We can now purchase the Omega 3 fats from their original sources – as algal oil. Most commercial algal oil algae now grows in laboratories, far from heavy metal contamination.

Land plant Omega 3 alternatives

Other plants contain fatty acids too. Our bodies use an enzyme to break these down into the Omega 3 fats. This ALA (alpha-linolenic acid) is found in flaxseeds (linseeds), walnuts, hemp seeds and chia seeds, and to a lesser extent in soy, canola and in trace amount of most vegetables.

Flaxseeds – the best land plant source of Omega 3 precursor.

One tablespoon of GROUND flaxseeds or flaxseed oil will give most people sufficient Omega 3 fatty acids. Because of differing amounts of the enzyme needed to break down the ALA to the usable Omega 3s, I recommend women of child-bearing years to take an Omega 3 supplement to ensure a growing baby gets enough for healthy brain development. This can be in the form of heavy-metal purified fish oil or algal oil – where the algae is grown in a laboratory so is perfectly clear of any heavy metals that sea algae can pick up.

Please note that for everyone else, flaxseeds must be ground as the body cannot break down linseed husks at all. And flaxseed oil must be stored in the fridge or the fatty acids become rancid. It does not last long after the bottle is opened. Chia seeds, walnuts and hemp seeds are more stable but do not supply near as much Omega 3 as flaxseeds.

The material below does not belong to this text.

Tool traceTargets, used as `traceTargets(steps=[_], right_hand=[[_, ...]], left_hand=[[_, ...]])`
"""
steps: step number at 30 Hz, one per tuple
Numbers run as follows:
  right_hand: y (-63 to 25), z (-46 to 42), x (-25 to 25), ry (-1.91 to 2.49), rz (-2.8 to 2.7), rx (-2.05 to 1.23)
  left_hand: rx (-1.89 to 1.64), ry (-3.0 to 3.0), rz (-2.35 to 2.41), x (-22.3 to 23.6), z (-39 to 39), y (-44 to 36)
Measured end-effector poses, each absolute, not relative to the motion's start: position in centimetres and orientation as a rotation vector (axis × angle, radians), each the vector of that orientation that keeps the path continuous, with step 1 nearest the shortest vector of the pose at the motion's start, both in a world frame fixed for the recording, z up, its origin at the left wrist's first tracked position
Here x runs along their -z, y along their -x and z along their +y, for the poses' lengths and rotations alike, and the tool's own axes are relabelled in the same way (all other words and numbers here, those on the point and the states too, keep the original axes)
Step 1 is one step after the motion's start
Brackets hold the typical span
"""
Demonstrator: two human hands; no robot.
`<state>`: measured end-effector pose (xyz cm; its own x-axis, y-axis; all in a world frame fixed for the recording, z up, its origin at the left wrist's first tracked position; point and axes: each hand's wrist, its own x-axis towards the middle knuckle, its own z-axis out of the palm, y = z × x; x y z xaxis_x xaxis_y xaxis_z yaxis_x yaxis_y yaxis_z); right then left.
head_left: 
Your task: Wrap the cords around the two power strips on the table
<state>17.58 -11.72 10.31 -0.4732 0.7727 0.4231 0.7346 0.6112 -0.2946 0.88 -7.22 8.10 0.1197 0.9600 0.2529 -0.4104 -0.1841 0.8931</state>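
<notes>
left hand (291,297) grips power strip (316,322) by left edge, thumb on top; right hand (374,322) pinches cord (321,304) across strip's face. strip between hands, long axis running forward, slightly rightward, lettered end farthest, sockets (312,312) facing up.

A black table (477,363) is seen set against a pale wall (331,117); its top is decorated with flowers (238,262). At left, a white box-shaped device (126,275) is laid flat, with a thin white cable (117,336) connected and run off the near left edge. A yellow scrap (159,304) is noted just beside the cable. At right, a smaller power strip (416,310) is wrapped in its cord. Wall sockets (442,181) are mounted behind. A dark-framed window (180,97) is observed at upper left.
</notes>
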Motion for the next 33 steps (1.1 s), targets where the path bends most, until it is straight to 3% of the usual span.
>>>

A diet which includes around ½ kg raw vegetables and ½ kg cooked vegetables daily (1 pound of each) contains sufficient Omega 3s in the form of ALA – from the accumulated traces in the vegetables. No need to eat any flax seeds at all then. This is, however, a lot more vegetables than most (even vegan) people eat, so don’t rely on it without checking with the kitchen scales!

Why I eat fish

Even though I have eaten a fully vegan (no meat or dairy) diet for more than a decade now, from time to time I eat fish. Some may say this is not vegan – so I concur – it is vegan on average 363/365 days each year. The last time I ate fish (back from the publication of this post) was two years ago. I was holidaying in Vanuatu. Daily the resort we stayed in sent a small fishing boat out to catch fresh fish. Yes, there would have been some contaminants, high methionine and plenty of fat in it – but I justified my eating it as a special indulgence. And I’ve eaten no fish for 2 years since and have no plans to do so.

Vanuatu fishing

In some Asian foods, I add fermented fish sauce, and in some sauces, I use anchovies to add flavour. These are condiments.

Some may say I’m not a good vegan, and you’d be correct, I am not an ethical vegan. I understand the issues at stake and agree with them mostly, but the health aspect is my real concern.

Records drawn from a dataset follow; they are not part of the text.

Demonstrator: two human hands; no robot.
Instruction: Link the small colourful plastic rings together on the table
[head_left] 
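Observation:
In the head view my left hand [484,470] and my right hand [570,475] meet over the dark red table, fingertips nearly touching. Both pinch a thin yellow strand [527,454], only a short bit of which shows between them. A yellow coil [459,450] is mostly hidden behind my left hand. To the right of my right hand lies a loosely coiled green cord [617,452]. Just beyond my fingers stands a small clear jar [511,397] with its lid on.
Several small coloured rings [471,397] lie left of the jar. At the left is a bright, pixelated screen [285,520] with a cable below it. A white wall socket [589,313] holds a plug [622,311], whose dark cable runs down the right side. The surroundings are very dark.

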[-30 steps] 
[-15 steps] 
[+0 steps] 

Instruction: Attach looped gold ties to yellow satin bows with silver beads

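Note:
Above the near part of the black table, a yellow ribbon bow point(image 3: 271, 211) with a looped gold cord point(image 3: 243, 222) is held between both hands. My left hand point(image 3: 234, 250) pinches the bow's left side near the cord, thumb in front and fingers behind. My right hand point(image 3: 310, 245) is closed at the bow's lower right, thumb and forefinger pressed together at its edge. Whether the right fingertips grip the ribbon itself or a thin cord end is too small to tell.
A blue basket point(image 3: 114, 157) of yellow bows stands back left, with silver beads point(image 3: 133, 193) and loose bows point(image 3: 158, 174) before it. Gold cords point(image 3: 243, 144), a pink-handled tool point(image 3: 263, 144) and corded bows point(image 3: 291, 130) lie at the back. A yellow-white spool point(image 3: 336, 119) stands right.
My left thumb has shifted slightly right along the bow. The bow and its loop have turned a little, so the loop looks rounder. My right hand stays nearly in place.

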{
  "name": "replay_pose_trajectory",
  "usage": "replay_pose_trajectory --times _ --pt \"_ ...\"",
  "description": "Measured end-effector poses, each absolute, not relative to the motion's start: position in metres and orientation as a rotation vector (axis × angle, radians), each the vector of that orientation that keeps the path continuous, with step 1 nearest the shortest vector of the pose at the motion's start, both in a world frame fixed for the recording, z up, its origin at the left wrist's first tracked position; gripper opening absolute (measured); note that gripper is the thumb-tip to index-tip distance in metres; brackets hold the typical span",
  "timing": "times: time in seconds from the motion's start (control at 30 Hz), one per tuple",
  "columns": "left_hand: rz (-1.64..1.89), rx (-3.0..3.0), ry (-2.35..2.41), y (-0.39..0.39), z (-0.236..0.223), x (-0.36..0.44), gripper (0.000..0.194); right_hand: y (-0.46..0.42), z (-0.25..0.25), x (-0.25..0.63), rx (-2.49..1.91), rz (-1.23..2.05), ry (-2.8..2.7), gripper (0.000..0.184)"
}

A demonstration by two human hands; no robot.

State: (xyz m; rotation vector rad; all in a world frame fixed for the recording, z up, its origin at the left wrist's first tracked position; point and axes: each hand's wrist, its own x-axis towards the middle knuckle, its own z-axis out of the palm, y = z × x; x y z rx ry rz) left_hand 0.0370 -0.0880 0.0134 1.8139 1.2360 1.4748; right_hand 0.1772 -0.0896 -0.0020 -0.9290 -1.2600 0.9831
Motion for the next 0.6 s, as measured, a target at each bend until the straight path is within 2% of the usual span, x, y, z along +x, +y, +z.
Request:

Because of the problems with fish, and I have only listed four of the issues, I don’t eat it as a general rule. However, eating it as condiment from time to time, or as a special indulgence rarely (not weekly – maybe once a year or less as it has been in reality) works for me.

Evaluating fishy facts

I hope this post gives you something to mull over, so you can decide what role fish will have in your diet moving forward. Will you omit it altogether from your diet? Do some of these facts sicken you? Or will you keep it for special occasions, trying to get the cleanest, less contaminated types? Will you continue to use fish products as condiments?

If you decide to stop eating fish altogether, just make sure you have an alternate Omega 3 source – and especially if you are planning a pregnancy.